The number of things that are wrong with the story are massive:

  • The fact that birth control, condoms, and other sex-related services are being provided free of charge in public schools;
  • The lack of education that teenagers are receiving about sex at home;
  • The lack of parental notice given to teachers that their children are receiving birth control at school;
  • The fact that children as young as the 6th grade have access to free contraceptives at school.

There are so many things that are problematic about this story, and few in either the education or the media seem to think that any of it is a problem. A Sun editorial seems appalled that anybody of faith or any parent would be opposed to this kind of behavior. But the fact is that schools have the ability to hand out condoms, birth control pills and birth control implants willy-nilly with no parental involvement whatsoever. This while, as Councilman Carl Stokes notes, “They need parental permission to take children to the zoo, but they can surgically implant such a thing into a child’s arm.”
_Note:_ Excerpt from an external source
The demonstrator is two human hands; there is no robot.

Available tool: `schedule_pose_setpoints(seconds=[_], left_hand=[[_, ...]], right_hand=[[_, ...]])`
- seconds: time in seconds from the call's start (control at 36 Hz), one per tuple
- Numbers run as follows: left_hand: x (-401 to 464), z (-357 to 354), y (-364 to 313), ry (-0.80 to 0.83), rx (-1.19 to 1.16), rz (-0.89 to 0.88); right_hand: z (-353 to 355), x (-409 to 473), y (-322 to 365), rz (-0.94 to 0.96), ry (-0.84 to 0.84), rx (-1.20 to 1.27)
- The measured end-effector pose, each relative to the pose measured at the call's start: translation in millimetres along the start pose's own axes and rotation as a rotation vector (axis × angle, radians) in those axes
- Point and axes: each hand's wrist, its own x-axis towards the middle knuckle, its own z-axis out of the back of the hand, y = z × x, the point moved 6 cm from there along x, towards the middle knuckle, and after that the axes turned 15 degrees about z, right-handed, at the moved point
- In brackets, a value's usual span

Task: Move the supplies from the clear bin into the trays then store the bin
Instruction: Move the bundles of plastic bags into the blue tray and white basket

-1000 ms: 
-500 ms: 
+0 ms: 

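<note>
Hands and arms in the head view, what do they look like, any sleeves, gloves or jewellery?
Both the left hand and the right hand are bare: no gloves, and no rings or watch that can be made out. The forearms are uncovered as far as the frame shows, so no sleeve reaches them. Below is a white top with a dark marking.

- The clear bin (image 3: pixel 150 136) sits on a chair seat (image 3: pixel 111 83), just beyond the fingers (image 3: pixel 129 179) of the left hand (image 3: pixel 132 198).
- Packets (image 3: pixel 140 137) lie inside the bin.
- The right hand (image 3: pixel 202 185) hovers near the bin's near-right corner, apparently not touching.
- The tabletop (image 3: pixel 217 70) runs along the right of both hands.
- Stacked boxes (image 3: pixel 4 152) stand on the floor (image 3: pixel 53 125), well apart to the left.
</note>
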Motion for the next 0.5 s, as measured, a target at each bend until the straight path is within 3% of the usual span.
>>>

He’s right. Almost any type of treatment that a minor receives at a doctor’s office or from the nurse at school requires parental permission. Except you can get all sorts of free goodies that encourage minors to have an active sex life, many of which have potential short and long-term side effects on the minor taking it.

Further consider the juxtaposition of school systems that are actively trying to rid schools of “unhealthy” foods and trying to teach kids “healthy” habits. Baltimore City schools two years ago went down the road of “fresh” vending concepts, and has implemented free breakfast and lunch for all students in an effort to help with their “heatlhy” nutrition. But they are still allowed to hand out drugs that contain dangerous hormones and tacitly encourage dangerous behaviors.

This isn’t about birth control, or even my moral opposition to its existence. What it is about though is the continued intrusion of public schools in parenting. Why should public schools replace the parent when it comes to the distribution of these materials? Why should public schools need permission to hand a 17-year old an asprin while simultaneously they can give birth control to kids as young as 11? On what planet does that make any sense?

The blame for all of this truly stems from the State Government. The General Assembly passed and the Governor signed a law in the 1970’s that allowed students to receive this kind of treatment without parental consent.. Four decades worth of students have had the opportunity to receive these type of drugs. And why? What good reason is there to allow this type of activity to continue.

Schools shouldn’t be in the business of handing out birth control. Period. The Maryland General Assembly has an opportunity to right this wrong by banning distribution of free birth control in public schools or, at the very least, repealing the 1970’s era law allowing distribution of birth control without parental consent. Schools should not be in the business of encouraging any type of sexual behavior or in providing hormone laced chemicals to underage students.